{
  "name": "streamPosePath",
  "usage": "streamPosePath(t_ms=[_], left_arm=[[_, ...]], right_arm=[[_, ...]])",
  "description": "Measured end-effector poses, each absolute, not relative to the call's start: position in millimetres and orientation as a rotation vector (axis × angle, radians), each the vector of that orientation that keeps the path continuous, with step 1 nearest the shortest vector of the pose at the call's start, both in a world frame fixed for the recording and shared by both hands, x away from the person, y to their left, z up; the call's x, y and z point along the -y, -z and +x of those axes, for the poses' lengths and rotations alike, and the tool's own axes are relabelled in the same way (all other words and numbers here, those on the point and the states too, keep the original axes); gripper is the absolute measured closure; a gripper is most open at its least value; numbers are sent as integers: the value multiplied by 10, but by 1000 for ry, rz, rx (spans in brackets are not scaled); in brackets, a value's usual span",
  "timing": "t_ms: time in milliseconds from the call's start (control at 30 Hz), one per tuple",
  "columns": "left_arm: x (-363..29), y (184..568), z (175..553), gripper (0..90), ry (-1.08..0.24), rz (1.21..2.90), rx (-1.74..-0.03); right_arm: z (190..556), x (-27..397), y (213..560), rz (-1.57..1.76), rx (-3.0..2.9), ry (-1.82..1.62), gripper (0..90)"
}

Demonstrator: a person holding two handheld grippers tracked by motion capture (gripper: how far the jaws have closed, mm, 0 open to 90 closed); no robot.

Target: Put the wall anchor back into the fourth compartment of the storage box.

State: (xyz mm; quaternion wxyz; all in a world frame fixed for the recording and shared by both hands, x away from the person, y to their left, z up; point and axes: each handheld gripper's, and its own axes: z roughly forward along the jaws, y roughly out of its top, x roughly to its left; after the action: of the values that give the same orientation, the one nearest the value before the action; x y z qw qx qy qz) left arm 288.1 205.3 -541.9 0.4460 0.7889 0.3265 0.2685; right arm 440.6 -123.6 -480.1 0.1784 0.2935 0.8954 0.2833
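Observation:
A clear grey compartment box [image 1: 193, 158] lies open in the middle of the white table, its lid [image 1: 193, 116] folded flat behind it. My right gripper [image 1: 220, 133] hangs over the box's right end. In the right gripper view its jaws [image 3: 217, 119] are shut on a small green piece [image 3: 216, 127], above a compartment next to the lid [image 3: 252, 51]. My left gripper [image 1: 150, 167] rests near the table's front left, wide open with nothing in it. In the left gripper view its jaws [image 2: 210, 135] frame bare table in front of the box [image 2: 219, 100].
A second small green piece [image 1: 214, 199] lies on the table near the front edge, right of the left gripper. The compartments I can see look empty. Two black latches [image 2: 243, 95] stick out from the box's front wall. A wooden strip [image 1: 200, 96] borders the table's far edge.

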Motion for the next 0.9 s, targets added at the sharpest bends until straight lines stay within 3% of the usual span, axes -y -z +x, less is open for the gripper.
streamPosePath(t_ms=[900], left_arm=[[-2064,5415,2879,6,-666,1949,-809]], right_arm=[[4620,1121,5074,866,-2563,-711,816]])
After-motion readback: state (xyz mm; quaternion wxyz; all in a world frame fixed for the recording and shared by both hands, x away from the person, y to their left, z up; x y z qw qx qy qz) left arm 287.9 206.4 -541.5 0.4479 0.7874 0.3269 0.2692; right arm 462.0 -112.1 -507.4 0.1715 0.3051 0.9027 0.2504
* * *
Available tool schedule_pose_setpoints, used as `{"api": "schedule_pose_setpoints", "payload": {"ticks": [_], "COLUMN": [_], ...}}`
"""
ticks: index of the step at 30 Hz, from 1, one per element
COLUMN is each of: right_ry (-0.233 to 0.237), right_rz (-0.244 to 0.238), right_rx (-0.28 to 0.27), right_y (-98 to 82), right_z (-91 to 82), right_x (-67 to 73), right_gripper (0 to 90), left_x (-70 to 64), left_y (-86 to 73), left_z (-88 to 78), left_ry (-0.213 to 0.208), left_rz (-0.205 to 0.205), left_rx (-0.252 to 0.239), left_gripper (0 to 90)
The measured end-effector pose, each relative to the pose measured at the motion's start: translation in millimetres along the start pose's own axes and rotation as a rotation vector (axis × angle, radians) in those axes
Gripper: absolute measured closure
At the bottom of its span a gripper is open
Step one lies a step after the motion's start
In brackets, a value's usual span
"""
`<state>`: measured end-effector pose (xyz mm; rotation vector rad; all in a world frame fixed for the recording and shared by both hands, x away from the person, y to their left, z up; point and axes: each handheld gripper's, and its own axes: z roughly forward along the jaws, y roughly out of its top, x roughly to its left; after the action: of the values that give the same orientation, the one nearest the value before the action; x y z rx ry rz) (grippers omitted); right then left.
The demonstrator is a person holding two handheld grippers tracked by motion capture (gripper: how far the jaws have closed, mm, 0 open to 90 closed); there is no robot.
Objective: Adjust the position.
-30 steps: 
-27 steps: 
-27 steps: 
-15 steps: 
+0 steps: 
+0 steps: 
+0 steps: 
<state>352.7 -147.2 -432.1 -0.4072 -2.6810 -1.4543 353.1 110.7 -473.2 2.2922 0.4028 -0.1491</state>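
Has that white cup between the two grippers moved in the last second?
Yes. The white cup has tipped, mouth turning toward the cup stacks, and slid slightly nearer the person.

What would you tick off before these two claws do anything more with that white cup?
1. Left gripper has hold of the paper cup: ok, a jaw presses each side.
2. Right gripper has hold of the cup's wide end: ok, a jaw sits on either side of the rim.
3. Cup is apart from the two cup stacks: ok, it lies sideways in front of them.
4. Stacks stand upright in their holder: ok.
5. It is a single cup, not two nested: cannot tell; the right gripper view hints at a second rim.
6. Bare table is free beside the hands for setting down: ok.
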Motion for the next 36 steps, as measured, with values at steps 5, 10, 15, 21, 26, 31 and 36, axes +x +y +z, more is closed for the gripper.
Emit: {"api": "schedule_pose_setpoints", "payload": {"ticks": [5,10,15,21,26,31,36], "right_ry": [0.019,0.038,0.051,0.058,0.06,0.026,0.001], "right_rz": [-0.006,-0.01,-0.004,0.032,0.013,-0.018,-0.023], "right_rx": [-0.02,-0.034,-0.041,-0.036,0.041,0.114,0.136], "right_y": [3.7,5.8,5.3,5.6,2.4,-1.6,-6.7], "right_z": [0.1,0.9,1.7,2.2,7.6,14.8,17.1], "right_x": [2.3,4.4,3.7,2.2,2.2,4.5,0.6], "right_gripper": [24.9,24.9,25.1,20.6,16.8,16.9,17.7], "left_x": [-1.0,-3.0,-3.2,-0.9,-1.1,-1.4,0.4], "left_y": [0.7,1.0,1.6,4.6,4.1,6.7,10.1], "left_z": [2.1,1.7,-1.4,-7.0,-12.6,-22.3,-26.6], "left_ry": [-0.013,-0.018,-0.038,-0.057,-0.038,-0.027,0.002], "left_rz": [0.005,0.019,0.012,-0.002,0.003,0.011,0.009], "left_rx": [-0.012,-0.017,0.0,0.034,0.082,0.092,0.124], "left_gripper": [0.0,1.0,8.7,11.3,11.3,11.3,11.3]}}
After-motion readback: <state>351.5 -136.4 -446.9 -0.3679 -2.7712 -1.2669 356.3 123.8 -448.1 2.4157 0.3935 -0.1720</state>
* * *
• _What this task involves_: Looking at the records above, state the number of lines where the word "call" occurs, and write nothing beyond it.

• _Response area_: 2